Никто из обвиняемых не проявлял такой готовности давать показания, как Девиер. После пытки 29 апреля его более не обременяли душевные сомнения, и он лихорадочно напрягал память, чтобы припомнить детали своих разговоров и поведать о них Учрежденному суду. В общей сложности его допрашивали девять раз, в том числе дважды под пыткой. Для сравнения сообщим, что Скорняков-Писарев давал показания трижды, Долгоруков и Бутурлин – по два раза, а Толстой, Нарышкин и Ушаков – по одному.

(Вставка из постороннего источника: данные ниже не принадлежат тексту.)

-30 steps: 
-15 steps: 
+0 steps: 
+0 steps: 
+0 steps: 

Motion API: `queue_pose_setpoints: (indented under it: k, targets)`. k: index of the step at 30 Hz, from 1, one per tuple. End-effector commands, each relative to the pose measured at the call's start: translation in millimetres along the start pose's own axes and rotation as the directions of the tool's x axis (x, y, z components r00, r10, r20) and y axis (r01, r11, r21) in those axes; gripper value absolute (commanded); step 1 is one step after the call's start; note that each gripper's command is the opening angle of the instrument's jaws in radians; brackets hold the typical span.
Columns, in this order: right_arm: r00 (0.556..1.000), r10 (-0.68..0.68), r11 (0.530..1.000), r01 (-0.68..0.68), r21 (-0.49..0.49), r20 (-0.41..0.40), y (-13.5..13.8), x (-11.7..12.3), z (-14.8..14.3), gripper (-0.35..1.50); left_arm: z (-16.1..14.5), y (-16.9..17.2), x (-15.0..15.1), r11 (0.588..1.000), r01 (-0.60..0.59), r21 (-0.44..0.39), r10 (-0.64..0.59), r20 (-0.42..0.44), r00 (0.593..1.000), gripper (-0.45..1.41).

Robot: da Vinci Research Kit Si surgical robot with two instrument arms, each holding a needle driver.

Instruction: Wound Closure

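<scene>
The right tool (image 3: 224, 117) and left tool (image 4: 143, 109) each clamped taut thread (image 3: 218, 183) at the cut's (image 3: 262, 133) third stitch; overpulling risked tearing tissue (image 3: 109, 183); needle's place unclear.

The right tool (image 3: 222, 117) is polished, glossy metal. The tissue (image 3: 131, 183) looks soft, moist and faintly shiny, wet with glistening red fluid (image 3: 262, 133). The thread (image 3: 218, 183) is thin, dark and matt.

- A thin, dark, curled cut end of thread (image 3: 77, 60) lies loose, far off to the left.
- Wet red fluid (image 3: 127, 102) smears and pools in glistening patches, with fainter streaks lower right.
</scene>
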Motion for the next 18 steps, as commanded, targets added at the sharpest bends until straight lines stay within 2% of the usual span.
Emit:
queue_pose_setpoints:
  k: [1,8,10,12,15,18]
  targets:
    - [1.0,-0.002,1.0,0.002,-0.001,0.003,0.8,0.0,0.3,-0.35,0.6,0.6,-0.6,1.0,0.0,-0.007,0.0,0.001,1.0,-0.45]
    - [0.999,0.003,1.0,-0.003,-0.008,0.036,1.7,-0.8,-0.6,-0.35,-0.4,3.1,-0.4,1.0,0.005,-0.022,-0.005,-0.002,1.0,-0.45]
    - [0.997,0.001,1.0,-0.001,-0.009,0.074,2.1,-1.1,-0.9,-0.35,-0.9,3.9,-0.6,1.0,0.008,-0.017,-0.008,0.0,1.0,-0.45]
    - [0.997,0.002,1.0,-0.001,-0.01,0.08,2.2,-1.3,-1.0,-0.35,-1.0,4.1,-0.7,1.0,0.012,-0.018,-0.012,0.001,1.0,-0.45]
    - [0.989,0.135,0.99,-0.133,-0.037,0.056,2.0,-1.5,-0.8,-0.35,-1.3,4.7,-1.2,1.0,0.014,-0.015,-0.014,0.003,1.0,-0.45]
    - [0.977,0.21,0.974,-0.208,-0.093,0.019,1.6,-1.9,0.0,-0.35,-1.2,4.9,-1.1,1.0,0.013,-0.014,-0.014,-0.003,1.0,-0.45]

Однажды, показал Девиер, к нему приехал Толстой. Визит был настолько неожиданным для хозяина, что он не удержался от вопроса гостю:
– Что тебе зделалось, что ты отроду у меня не бывал. Толстой, опытный и умный делец и интриган, не стал
сразу раскрывать все карты, решив прощупать настроение собеседника:
– Я недавно проведал, что жена твоя родила, для того и приехал.
От разговоров об этом семейном событии Толстой перешел к хлопотам о судьбе своего сына Ивана:
– Мне крайняя нужда пришла тебя просить…
– О чем?
– Сын мой в продерзость впал, и государыня гневна.
– Я также слышал, что безделицу зделал.
Девиер согласился оказать помощь Толстому в его хлопотах, но при одном условии: "Ежели при том буду, готов просить".
Убедившись в благожелательном к себе отношении Девиера, Толстой перешел к обсуждению вопроса, ради которого приехал к нему. Начал он издалека:
– Говорил ли тебе королевское высочество (герцог Голштинский. – Н. П.) что-нибудь?
– Нечто он мне говорил, – ответил Девиер.
– Ведаешь ли ты, что делаетца сватовство у великого князя на дочери светлейшего князя?
Девиер, если верить его показаниям, осторожничал и выжидал, что не соответствовало его темпераменту.
– Отчасти о том я ведаю, а подлинно не ведаю. Токмо его светлость обходитца с великим князем ласково. Тому надобно противитца.
Толстой стал развивать мысль о грозившей им всем опасности и излагать план действий:
– Надобно о том донесть ея величеству со обстоятельством, что впредь может статца: светлейший князь и так велик в милости; ежели то зделаетца по воле ея величества – не будет ли государыне после того какая противность, понеже того он захочет добра больше великому князю. Он и так чести любив, потом зделает, и может статца, что великого князя наследником и бабушку ево (бывшую супругу Петра I Евдокию Федоровну. – Н. П.) велит сюда привесть. А она нраву особливого, жестокосердна, захочет выместить злобу.